What is required -
The word "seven" marks the lines to find; copy every such line from the data below.

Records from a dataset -
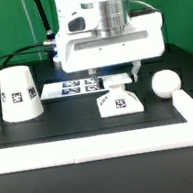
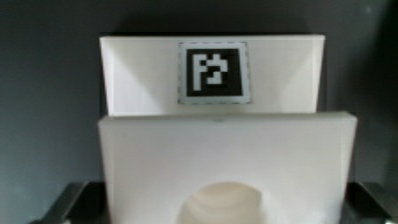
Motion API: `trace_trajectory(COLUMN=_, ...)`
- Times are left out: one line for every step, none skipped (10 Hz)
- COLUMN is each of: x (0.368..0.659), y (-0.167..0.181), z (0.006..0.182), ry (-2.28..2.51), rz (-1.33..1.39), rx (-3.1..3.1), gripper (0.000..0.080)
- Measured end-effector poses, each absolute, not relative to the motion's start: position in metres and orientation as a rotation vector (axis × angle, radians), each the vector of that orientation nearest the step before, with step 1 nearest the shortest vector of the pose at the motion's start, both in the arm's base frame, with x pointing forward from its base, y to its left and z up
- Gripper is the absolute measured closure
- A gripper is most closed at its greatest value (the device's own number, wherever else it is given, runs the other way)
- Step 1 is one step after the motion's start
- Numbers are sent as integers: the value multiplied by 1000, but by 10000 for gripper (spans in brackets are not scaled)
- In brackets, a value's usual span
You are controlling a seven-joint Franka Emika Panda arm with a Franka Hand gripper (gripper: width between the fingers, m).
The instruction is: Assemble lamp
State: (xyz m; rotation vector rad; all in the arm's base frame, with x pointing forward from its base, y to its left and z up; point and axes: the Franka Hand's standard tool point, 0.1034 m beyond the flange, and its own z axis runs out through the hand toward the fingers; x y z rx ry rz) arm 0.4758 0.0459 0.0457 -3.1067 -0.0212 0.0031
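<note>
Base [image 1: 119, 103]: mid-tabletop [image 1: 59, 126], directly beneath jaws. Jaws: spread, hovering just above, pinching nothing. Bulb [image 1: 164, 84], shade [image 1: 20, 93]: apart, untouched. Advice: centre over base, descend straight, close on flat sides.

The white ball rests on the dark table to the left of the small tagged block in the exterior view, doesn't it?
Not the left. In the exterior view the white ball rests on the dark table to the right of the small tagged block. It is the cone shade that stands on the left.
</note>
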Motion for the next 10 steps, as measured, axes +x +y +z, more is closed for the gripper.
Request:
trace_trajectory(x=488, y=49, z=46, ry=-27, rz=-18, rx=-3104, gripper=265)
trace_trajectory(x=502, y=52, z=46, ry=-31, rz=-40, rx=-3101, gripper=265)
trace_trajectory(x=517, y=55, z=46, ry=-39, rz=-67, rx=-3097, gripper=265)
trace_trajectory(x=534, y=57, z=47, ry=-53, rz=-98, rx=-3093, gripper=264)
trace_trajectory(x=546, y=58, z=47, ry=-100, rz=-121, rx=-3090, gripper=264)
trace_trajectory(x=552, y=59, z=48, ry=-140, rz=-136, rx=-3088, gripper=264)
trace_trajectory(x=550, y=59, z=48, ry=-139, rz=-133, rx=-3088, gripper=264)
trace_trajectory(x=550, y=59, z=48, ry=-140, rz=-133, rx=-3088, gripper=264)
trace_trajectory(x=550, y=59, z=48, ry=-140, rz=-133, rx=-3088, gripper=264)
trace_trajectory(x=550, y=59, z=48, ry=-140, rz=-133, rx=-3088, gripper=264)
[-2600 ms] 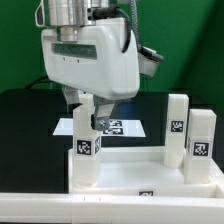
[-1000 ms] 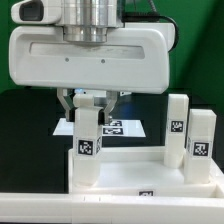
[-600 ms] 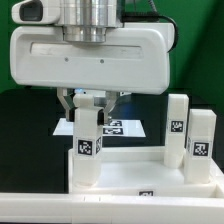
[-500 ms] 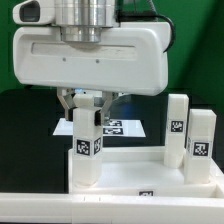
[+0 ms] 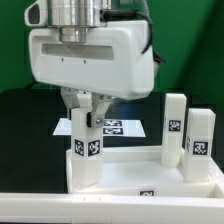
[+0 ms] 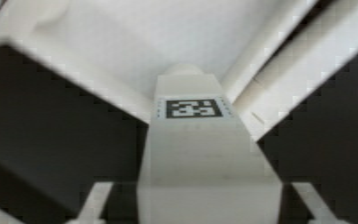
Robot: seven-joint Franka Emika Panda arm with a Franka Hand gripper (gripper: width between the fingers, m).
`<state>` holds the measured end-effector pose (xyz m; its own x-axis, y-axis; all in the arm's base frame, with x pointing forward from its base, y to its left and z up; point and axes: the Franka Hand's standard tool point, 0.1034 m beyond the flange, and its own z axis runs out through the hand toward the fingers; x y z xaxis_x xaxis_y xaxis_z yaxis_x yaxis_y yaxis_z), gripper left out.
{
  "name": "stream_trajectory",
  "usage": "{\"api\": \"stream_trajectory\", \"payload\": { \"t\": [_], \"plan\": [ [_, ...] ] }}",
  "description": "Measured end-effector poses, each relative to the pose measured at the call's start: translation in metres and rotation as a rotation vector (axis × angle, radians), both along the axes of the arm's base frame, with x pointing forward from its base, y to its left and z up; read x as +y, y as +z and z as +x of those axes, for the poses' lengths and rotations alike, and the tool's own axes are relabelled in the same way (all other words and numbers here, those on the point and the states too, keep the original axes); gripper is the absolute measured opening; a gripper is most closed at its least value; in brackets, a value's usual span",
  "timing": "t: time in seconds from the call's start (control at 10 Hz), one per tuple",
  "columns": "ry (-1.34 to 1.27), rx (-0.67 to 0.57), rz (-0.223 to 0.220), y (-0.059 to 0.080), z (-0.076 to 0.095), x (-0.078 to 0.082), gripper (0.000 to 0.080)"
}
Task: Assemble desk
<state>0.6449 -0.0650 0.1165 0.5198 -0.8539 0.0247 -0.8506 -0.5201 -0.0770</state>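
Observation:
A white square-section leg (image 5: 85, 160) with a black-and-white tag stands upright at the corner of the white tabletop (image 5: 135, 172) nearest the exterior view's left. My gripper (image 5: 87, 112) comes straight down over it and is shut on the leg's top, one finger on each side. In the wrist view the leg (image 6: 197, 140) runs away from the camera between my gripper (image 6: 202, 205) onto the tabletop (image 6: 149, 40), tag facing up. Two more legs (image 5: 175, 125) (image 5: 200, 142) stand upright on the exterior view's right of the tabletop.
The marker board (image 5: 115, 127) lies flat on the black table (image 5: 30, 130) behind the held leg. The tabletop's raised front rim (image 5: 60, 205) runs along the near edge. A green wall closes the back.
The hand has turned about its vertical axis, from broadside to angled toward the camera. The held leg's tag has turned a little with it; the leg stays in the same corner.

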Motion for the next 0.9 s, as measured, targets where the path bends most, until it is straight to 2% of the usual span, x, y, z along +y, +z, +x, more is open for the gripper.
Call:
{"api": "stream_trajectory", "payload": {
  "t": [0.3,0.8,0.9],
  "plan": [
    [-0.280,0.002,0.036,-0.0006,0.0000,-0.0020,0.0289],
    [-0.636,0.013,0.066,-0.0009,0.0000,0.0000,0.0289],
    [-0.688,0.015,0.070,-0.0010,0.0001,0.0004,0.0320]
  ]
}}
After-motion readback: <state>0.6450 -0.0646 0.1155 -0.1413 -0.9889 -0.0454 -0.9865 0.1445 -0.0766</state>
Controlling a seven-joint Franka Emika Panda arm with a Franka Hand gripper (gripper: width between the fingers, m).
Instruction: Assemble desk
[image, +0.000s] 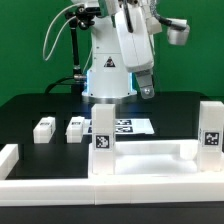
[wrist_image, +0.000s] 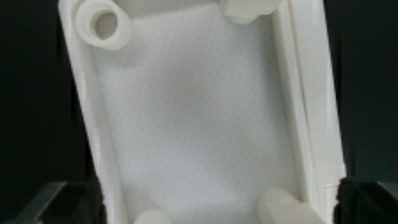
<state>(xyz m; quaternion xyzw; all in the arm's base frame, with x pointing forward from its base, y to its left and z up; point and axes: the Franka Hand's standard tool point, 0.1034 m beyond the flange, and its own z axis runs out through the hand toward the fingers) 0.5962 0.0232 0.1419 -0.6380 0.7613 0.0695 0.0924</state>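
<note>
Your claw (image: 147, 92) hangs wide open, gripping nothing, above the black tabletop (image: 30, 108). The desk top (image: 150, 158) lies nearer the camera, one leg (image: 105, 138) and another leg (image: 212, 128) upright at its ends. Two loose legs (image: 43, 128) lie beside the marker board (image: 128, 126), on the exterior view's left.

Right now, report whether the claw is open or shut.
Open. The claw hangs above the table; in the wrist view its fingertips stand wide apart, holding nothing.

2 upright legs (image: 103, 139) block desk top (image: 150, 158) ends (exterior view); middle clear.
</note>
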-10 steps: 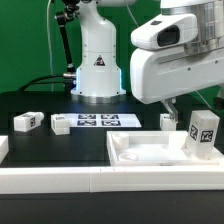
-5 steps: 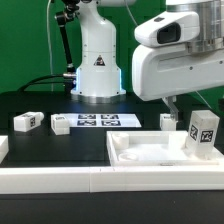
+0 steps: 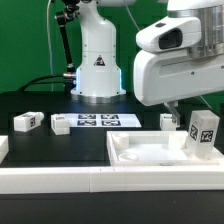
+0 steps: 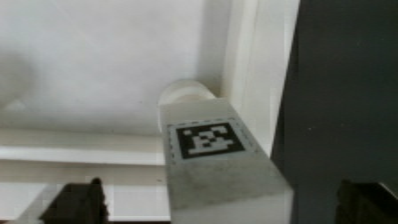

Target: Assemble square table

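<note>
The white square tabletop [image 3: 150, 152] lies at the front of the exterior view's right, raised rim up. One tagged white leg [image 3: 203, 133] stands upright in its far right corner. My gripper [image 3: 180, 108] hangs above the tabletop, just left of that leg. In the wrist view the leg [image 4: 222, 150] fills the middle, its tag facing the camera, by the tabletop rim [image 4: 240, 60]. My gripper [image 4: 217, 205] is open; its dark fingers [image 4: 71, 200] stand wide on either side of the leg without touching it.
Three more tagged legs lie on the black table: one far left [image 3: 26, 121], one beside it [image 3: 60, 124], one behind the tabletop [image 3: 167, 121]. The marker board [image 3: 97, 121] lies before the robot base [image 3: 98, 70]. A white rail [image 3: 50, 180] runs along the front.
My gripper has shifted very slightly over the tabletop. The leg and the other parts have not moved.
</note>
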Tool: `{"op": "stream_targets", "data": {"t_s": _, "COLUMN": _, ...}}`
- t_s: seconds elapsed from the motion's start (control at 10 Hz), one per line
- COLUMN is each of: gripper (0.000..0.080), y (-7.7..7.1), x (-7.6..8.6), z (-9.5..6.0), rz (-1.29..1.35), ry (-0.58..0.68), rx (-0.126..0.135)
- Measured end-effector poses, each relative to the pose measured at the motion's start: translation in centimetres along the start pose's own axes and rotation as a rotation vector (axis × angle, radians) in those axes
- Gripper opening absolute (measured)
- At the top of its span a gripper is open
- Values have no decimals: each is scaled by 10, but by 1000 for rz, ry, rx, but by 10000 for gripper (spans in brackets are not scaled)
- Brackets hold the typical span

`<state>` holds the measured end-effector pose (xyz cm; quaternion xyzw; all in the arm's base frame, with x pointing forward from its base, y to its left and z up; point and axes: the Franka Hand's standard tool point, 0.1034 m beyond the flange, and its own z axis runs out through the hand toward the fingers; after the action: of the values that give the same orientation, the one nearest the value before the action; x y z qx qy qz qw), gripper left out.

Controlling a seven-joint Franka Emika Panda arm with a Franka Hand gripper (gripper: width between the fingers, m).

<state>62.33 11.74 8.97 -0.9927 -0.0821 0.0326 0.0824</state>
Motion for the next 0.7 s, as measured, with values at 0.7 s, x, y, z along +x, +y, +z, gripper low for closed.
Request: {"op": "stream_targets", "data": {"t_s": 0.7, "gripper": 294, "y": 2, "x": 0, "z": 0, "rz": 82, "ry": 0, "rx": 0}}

Answer to this task -
You are controlling a seven-joint Franka Emika Panda arm with a Franka Hand gripper (gripper: width between the fingers, m).
Robot: seven-joint Franka Emika Panda arm with a Franka Hand gripper (gripper: width between the fingers, m).
Controlling a seven-joint Franka Emika Panda arm with a Franka Hand gripper (gripper: width between the fingers, m).
Controlling a seven-joint Franka Emika Panda arm with a Franka Hand gripper (gripper: width between the fingers, m).

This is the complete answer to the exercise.